11. Dans ces conditions, l'appelant ne peut pas utilement soutenir qu'il remplissait les autres conditions auxquelles l'article L. 435-3 du code de l'entrée et du séjour des étrangers et du droit d'asile subordonne la délivrance d'un titre de séjour.
12. Il résulte de tout ce qui précède que l'appelant n'est pas fondé à se plaindre de ce que, par le jugement attaqué, les premiers juges ont rejeté sa demande. Par suite, sa requête doit être rejetée y compris ses conclusions à fin d'injonction et celles tendant à l'application des dispositions de l'article L. 761-1 du code de justice administrative.
DÉCIDE :
Article 1er : La requête de M. B... est rejetée.
Article 2 : Le présent arrêt sera notifié à M. A... B... et au ministre de l'intérieur et des Outre-mer.
Copie en sera adressée à la préfète des Landes.
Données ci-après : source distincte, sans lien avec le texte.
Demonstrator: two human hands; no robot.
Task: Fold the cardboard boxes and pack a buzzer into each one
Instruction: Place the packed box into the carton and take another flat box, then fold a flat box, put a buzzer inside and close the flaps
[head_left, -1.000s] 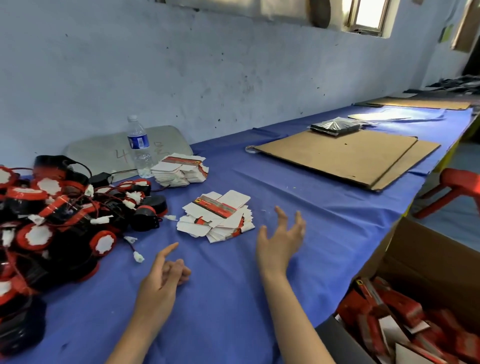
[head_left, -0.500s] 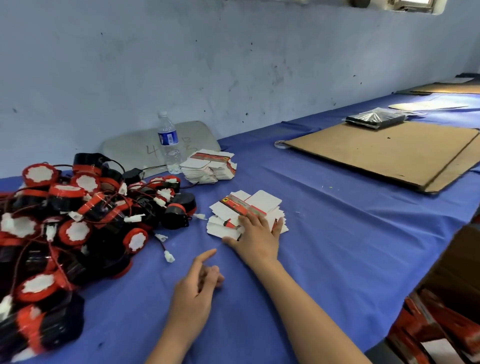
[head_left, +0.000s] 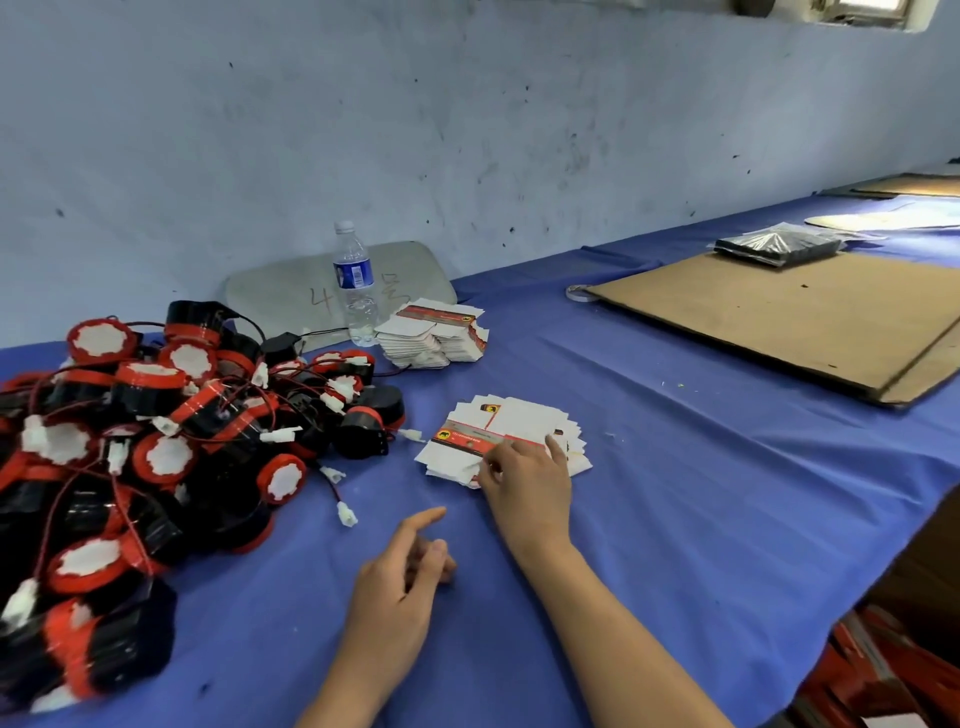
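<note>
Well, the right hand is on the near stack of flat boxes, which lies right under its fingers. The fingers are bent and touch the top flat box, and the thumb sits at the stack's near edge. I cannot tell if they have pinched a box or only press on it. The top box is white with a red band, and by the fingertips there is a yellow patch with a small dark picture. The words on the band are too small to read. The left hand rests on the blue desk, nearer the person than the right fingers. Its fingers are loosely curled, one finger points out, and it holds nothing. The pile of buzzers, black and red with white wire plugs, lies to the left of both hands, and the closest buzzer is just beside the stack. Past the right fingers, toward the wall, sits a second stack of flat boxes. Next to it stands a water bottle with a blue label I cannot read. Behind the bottle leans a grey board with a "4" drawn on it and more marks I cannot make out. Far to the right of the fingers lies a big brown cardboard sheet.
</note>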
Délibéré après l'audience du 6 septembre 2022 à laquelle siégeaient :
Mme Marie-Pierre Beuve Dupuy, présidente,
M. Manuel Bourgeois, premier conseiller.
Mme Agnès Bourjol, première conseillère.
Rendu public par mise à disposition au greffe, le 27 septembre 2022.
Le rapporteur,
Manuel C...
La présidente,
Marie-Pierre Beuve DupuyLa greffière,
Sylvie Hayet
La République mande et ordonne au ministre de l'intérieur et des Outre-mer en ce qui le concerne et à tous commissaires de justice à ce requis en ce qui concerne les voies de droit commun, contre les parties privées, de pourvoir à l'exécution du présent arrêt.